# Work instructions
The material below holds a span beginning at the line with "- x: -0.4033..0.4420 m" and ending at the line with "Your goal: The". Quote that span exactly, both ends included, and only that span.

# Provided material
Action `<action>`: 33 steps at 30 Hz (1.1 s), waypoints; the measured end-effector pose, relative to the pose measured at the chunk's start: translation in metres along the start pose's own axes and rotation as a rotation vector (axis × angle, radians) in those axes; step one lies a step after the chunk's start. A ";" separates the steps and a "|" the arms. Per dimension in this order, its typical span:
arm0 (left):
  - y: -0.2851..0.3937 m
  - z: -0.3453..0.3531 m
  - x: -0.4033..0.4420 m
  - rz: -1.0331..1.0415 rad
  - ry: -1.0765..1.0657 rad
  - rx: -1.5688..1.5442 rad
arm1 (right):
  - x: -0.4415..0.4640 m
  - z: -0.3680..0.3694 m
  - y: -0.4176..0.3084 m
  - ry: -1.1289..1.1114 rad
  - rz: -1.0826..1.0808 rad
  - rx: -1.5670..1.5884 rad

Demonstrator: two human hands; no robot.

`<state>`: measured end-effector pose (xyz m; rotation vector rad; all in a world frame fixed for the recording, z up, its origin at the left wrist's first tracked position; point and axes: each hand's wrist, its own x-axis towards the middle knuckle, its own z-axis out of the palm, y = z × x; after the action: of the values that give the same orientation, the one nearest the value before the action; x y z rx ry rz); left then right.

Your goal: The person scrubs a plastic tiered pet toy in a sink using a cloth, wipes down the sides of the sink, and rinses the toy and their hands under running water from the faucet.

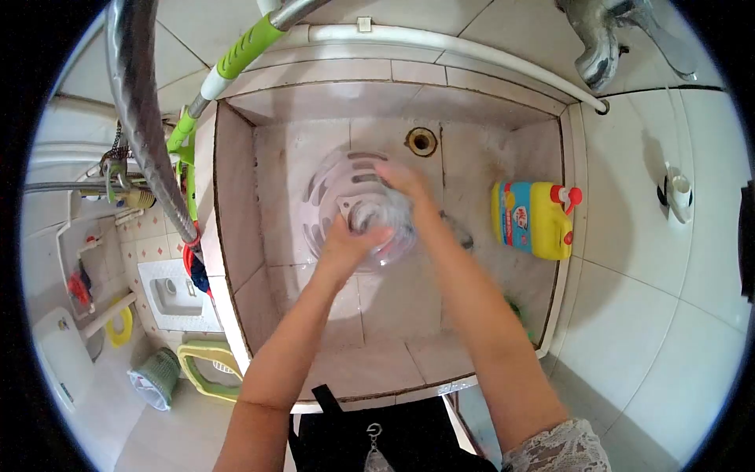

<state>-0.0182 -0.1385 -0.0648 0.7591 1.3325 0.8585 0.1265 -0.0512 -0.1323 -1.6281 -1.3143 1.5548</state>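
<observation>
Both hands are over the tiled sink, on a round, pale pink plastic piece with curved slots (322, 206). My left hand (346, 250) is closed around the near part of its raised middle, thumb pointing right. My right hand (405, 182) is closed at its far right side, with the fingertips by a slot. Between the hands is a whitish, see-through bulk (387, 211), blurred, so I cannot tell what it is. A yellow jug with a red cap and blue label (533, 220) lies right of my right forearm.
The sink has a raised tiled rim (224, 197) and a round drain hole (421, 141). A tap (602, 47) projects at the upper right. A green-and-silver pole (244, 51) leans across the upper left. On the floor at left are a squat toilet (177, 295) and a bin (157, 377).
</observation>
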 end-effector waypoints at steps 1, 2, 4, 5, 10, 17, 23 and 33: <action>0.015 -0.008 -0.003 -0.070 -0.055 0.134 | -0.008 -0.006 0.018 0.057 0.037 0.128; 0.023 -0.013 -0.005 -0.144 -0.115 0.269 | -0.058 -0.007 0.007 0.080 0.194 0.263; 0.023 -0.021 -0.001 -0.144 -0.326 0.425 | -0.114 0.009 0.039 0.277 0.141 0.297; 0.019 -0.022 -0.002 -0.149 -0.432 0.503 | -0.134 0.018 0.047 0.373 0.126 0.250; -0.003 -0.012 -0.013 -0.074 -0.526 0.666 | -0.112 0.009 -0.004 0.280 0.412 0.871; -0.031 -0.006 -0.023 0.192 -0.535 0.615 | -0.038 0.070 -0.066 -0.825 -0.054 -1.099; -0.009 0.001 -0.035 0.135 -0.375 0.831 | -0.142 -0.021 0.022 0.145 0.052 -0.053; -0.032 0.017 -0.050 0.465 -0.101 0.910 | -0.056 -0.005 -0.044 -0.545 0.077 -0.412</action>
<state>-0.0002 -0.1970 -0.0661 1.8482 1.4654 0.5144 0.1265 -0.0822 -0.0679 -1.5484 -1.9840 1.9607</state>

# Result of this exercise
  - x: -0.4033..0.4420 m
  - rz: -1.0331..1.0415 rad
  - ry: -1.0765..1.0657 rad
  - rx: -1.5688..1.5442 rad
arm1 (right):
  - x: -0.4415..0.4640 m
  - z: -0.3680..0.3694 m
  - y: -0.4176..0.3084 m
  - ry: -1.1289..1.1114 rad
  - rz: -1.0826..1.0808 rad
  - rx: -1.5670..1.5884 rad

Demonstrator: two human hands; no robot.

`<state>`: measured end-effector pose (xyz m; rotation vector rad; all in a world frame fixed for the recording, z up, its origin at the left wrist's first tracked position; point and axes: each hand's wrist, its own x-axis towards the middle knuckle, its own z-axis out of the palm, y = z × x; after the action: of the values that give the same orientation, the one nearest the value before the action; x y z rx ry rz); left then right.

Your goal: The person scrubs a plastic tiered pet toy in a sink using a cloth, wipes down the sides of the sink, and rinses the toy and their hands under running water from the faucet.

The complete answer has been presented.